Artists living and working in the studios included Gerrit van der Veen, Charlotte van Pallandt, Paul Grégoire, Jan Wolkers, Cees Kortlang, Jaap Wagemaker, John Grosman, Jet Schepp, Piet Esser, Fred Carasso, Hendrika van Gelder, Ro Mogendorff and Bernard de Wolff.

The Amsterdam municipality sold the building in 1990 for one guilder to Woonstichting Lieven de Key, a housing foundation.

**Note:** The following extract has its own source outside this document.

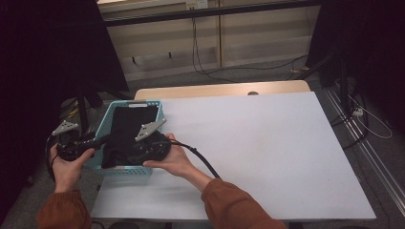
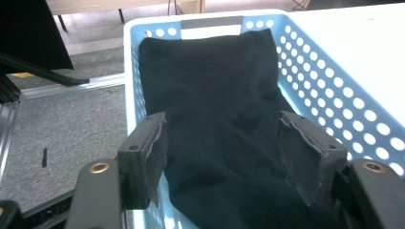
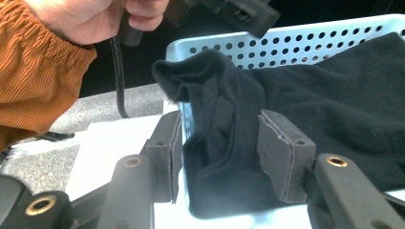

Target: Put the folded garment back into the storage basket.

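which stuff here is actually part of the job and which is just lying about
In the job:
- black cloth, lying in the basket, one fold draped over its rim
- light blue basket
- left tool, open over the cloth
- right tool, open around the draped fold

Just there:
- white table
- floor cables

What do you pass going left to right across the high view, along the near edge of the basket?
Left hand → left gripper → blue basket with the black cloth in it → right gripper → right hand → bare white table.
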Demonstrator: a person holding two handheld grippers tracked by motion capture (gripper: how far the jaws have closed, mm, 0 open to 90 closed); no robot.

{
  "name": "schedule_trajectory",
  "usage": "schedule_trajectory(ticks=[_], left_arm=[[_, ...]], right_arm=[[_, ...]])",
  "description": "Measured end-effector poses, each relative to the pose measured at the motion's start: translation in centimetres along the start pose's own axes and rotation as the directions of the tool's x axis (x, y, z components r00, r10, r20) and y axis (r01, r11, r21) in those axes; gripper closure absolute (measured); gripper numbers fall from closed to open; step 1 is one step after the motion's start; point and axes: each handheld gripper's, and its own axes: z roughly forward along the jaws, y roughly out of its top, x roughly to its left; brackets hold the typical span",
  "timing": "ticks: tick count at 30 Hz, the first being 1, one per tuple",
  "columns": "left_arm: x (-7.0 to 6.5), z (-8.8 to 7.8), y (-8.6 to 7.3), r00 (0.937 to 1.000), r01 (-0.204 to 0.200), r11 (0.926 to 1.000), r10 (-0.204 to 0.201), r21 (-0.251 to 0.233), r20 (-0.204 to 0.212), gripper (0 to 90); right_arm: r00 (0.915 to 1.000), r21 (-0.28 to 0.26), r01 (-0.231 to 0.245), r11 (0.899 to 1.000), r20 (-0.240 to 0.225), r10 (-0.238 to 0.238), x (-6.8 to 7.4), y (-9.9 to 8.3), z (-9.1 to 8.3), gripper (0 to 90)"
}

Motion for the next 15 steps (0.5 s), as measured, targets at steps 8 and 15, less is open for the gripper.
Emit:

The unique zoning destination, namely artist studios and residences, was in 2012 changed to residential. The housing foundation decided to rent the apartments only to young artists between 18 and 28 years, for a period up to 5 years. Applicants are selected by the Commissie voor Ateliers en Woon/werkpanden (Commission for Studios and Residential/work spaces).